* WHAT THE EXERCISE ASKS *
Pull every line of the entries that has the word "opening".

Dataset records:
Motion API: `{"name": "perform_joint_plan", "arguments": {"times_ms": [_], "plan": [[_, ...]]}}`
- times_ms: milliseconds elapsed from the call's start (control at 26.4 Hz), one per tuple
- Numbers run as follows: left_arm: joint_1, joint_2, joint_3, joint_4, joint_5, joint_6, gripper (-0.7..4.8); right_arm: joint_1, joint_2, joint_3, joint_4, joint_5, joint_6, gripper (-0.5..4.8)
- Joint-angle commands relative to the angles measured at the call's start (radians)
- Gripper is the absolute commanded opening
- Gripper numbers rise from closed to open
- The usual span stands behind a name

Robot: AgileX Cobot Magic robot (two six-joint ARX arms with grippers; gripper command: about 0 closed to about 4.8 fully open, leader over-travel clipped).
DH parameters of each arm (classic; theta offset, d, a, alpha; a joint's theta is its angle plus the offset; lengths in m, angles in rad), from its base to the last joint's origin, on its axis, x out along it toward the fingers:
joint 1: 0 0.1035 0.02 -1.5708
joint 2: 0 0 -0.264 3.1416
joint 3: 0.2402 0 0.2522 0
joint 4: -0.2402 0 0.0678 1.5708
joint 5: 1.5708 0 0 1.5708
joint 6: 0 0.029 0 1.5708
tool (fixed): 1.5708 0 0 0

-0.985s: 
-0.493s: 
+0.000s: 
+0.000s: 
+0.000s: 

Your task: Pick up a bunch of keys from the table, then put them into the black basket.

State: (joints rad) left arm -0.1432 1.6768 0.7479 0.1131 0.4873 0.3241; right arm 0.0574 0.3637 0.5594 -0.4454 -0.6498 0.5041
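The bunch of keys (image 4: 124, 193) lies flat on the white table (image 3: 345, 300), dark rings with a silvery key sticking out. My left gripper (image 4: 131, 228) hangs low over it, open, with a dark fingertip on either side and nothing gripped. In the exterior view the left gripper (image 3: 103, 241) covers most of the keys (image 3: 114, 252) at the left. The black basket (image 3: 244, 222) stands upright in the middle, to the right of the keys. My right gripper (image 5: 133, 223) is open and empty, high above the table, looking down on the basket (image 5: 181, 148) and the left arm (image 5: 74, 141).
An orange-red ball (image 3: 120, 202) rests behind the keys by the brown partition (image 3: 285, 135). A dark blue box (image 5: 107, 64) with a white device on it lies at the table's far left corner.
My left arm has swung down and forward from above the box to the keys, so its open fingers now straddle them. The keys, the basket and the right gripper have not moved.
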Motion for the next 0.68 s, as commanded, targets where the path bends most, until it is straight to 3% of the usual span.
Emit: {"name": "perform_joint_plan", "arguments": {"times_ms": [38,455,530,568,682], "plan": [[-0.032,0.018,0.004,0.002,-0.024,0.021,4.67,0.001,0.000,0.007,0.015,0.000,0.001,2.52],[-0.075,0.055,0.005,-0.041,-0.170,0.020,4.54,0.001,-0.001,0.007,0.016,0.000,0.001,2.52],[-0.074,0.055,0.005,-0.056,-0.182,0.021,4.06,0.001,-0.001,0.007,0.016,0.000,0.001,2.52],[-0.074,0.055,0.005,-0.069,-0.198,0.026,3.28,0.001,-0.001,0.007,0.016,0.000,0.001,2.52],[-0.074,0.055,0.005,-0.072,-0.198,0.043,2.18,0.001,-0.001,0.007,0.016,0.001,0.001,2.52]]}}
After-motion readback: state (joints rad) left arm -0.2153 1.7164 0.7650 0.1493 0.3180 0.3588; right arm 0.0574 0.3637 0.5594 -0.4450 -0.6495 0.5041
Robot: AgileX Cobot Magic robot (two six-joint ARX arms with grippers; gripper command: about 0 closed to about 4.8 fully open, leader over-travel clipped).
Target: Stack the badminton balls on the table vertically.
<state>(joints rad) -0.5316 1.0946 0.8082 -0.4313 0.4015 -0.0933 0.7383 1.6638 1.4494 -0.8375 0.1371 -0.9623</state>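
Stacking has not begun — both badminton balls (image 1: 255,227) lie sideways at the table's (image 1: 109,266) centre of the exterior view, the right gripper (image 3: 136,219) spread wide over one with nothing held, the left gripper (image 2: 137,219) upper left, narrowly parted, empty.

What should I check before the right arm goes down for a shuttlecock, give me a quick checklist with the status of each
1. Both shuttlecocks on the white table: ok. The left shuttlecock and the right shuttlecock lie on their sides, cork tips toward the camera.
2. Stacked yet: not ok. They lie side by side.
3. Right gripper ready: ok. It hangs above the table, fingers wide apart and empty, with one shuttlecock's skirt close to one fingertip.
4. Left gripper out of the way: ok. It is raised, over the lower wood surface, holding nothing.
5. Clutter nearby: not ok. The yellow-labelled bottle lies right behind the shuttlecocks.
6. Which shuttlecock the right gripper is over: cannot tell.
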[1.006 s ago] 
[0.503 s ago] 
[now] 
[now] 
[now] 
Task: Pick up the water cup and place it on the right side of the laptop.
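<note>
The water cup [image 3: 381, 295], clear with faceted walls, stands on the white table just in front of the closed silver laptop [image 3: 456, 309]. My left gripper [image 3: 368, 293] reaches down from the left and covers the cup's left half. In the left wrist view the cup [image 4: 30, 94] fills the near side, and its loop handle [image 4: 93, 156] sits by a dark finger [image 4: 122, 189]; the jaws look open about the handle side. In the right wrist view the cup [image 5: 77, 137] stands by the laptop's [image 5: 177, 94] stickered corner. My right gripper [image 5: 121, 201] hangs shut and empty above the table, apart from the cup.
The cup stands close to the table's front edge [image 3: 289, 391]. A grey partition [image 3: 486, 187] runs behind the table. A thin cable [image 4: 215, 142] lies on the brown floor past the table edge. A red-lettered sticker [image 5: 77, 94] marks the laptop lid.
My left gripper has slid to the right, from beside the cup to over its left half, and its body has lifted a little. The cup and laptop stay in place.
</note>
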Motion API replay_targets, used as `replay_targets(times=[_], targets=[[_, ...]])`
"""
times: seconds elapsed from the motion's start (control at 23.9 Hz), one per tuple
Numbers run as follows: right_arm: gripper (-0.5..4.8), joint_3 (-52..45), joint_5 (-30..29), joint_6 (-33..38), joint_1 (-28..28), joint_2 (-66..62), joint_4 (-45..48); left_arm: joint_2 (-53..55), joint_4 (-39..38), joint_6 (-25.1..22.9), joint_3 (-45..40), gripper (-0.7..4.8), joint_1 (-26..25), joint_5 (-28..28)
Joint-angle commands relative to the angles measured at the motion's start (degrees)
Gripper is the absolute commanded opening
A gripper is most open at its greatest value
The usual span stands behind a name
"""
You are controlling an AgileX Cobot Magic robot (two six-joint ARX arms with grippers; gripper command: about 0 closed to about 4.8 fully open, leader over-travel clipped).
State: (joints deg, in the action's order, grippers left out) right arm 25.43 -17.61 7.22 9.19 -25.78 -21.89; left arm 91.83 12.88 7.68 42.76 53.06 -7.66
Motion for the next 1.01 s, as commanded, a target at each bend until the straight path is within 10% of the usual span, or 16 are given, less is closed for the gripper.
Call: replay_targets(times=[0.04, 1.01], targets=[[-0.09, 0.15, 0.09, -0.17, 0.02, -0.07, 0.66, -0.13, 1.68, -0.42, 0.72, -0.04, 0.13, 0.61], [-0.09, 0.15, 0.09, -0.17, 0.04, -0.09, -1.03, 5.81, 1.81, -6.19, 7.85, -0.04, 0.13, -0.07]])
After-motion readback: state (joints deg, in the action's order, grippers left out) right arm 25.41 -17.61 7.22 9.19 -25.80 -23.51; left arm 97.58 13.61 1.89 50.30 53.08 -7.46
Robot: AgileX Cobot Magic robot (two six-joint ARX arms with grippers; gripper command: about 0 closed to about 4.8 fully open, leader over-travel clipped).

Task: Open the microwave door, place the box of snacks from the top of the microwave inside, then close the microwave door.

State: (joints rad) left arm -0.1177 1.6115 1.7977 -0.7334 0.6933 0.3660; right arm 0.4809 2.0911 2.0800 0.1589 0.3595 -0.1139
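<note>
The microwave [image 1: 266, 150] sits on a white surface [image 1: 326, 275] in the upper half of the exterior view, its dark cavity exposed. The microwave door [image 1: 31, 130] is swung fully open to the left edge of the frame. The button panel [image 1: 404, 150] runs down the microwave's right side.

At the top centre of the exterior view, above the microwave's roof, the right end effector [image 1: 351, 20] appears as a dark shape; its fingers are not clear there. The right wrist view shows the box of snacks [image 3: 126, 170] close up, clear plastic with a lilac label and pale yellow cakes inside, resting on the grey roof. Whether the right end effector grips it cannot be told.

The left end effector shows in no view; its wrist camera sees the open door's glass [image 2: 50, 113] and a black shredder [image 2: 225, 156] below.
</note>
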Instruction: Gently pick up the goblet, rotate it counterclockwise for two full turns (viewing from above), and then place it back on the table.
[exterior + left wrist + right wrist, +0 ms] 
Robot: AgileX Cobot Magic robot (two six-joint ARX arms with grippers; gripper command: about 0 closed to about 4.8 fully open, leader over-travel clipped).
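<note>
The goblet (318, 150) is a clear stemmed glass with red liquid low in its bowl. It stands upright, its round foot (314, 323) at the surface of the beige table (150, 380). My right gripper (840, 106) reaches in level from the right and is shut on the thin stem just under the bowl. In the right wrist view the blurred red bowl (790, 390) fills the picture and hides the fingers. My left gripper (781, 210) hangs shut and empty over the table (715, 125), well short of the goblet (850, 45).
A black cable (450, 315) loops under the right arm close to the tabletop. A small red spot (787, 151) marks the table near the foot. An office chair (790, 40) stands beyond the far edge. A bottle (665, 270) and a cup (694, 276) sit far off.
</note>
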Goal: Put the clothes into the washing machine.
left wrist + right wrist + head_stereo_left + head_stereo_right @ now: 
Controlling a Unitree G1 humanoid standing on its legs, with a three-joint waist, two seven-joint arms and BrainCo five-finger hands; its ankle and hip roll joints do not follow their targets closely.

* SOLUTION TO THE EXERCISE *
- Gripper is the absolute commanded opening
Gripper is the absolute commanded opening

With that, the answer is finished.